**Work instructions**
The line with "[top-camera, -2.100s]" starts the range, and the last line of the listing ends it. Retype that range exactly, without pictures.

==== Data excerpt

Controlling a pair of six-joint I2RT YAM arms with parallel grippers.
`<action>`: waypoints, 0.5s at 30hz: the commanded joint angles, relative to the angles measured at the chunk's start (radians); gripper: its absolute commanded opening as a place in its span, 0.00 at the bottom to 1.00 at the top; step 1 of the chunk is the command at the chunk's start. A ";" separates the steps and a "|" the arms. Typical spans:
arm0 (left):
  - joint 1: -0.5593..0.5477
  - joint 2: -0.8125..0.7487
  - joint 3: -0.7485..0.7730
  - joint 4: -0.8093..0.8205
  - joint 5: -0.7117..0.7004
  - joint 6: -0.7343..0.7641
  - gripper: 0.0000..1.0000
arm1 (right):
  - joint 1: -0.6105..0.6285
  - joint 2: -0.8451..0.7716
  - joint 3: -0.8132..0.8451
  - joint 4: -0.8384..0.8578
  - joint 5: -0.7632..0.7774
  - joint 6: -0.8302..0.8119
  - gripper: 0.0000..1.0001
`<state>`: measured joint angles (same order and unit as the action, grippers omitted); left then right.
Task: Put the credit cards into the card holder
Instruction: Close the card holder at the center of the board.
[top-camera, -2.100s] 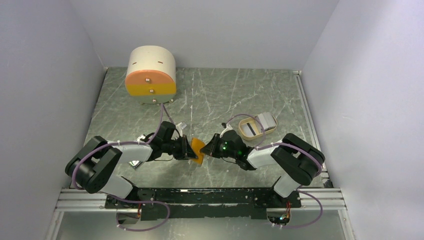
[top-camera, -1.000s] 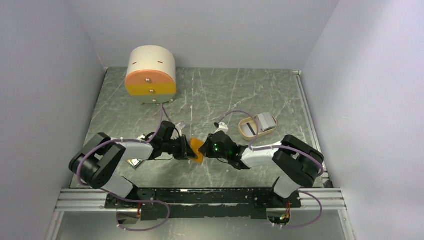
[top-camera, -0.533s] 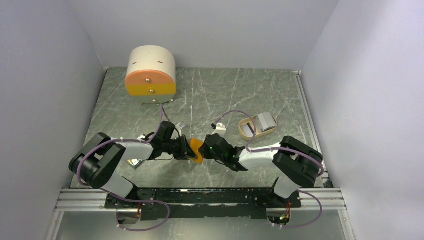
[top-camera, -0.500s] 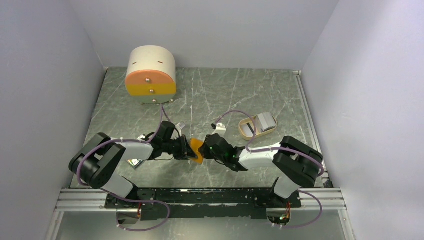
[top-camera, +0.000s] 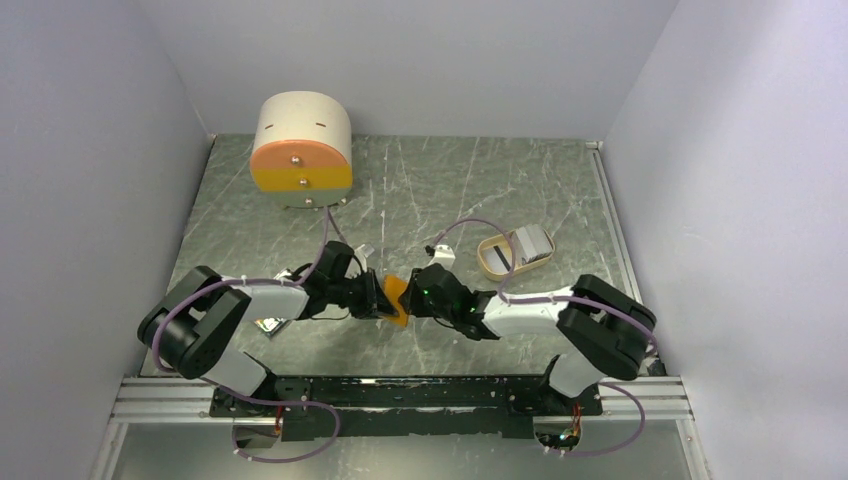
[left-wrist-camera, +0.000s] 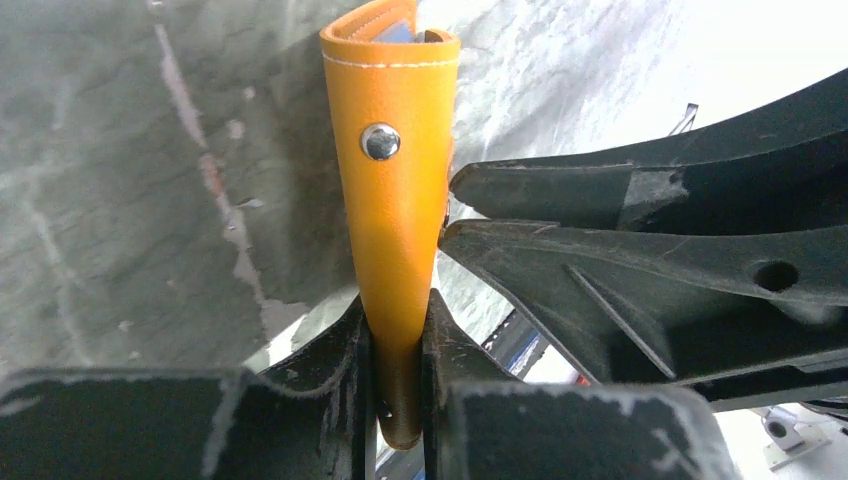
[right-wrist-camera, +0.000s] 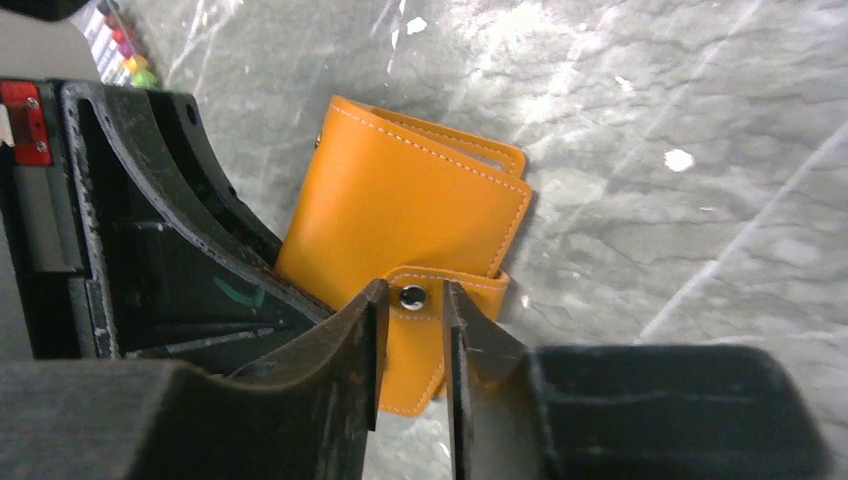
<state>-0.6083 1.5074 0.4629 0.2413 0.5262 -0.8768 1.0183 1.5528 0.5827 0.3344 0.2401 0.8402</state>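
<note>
Orange leather: the card holder (top-camera: 396, 300) is being held edge-up over the middle of the table (top-camera: 450, 190), nearer its near edge, between my left gripper (top-camera: 378, 298) and right gripper (top-camera: 413, 296). The credit cards (top-camera: 533, 241) are lying against the tan tray (top-camera: 487, 268), toward the right edge.

Left wrist: I'm clamping the holder's lower end tight, steadying it, I judge, for opening.

Right wrist: my narrow jaws are straddling the snap tab (right-wrist-camera: 415, 370); I cannot tell if they are gripping it. No brand or writing is showing.
</note>
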 joint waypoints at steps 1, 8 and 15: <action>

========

**The completed task**
[top-camera, -2.100s] 
[top-camera, -1.000s] 
[top-camera, -0.533s] 
[top-camera, -0.500s] 
[top-camera, +0.000s] 
[left-wrist-camera, +0.000s] 
[right-wrist-camera, +0.000s] 
<state>-0.6083 1.5074 0.4629 0.2413 0.5262 -0.8768 1.0183 1.5528 0.5827 0.3344 0.2401 0.8402</state>
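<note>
Orange leather: the card holder (top-camera: 396, 300) is being held edge-up over the middle of the table (top-camera: 450, 190), nearer its near edge, between my left gripper (top-camera: 378, 298) and right gripper (top-camera: 413, 296). The credit cards (top-camera: 533, 241) are lying against the tan tray (top-camera: 487, 268), toward the right edge.

Left wrist: I'm clamping the holder's lower end tight, steadying it, I judge, for opening.

Right wrist: my narrow jaws are straddling the snap tab (right-wrist-camera: 415, 370); I cannot tell if they are gripping it. No brand or writing is showing.
</note>
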 joint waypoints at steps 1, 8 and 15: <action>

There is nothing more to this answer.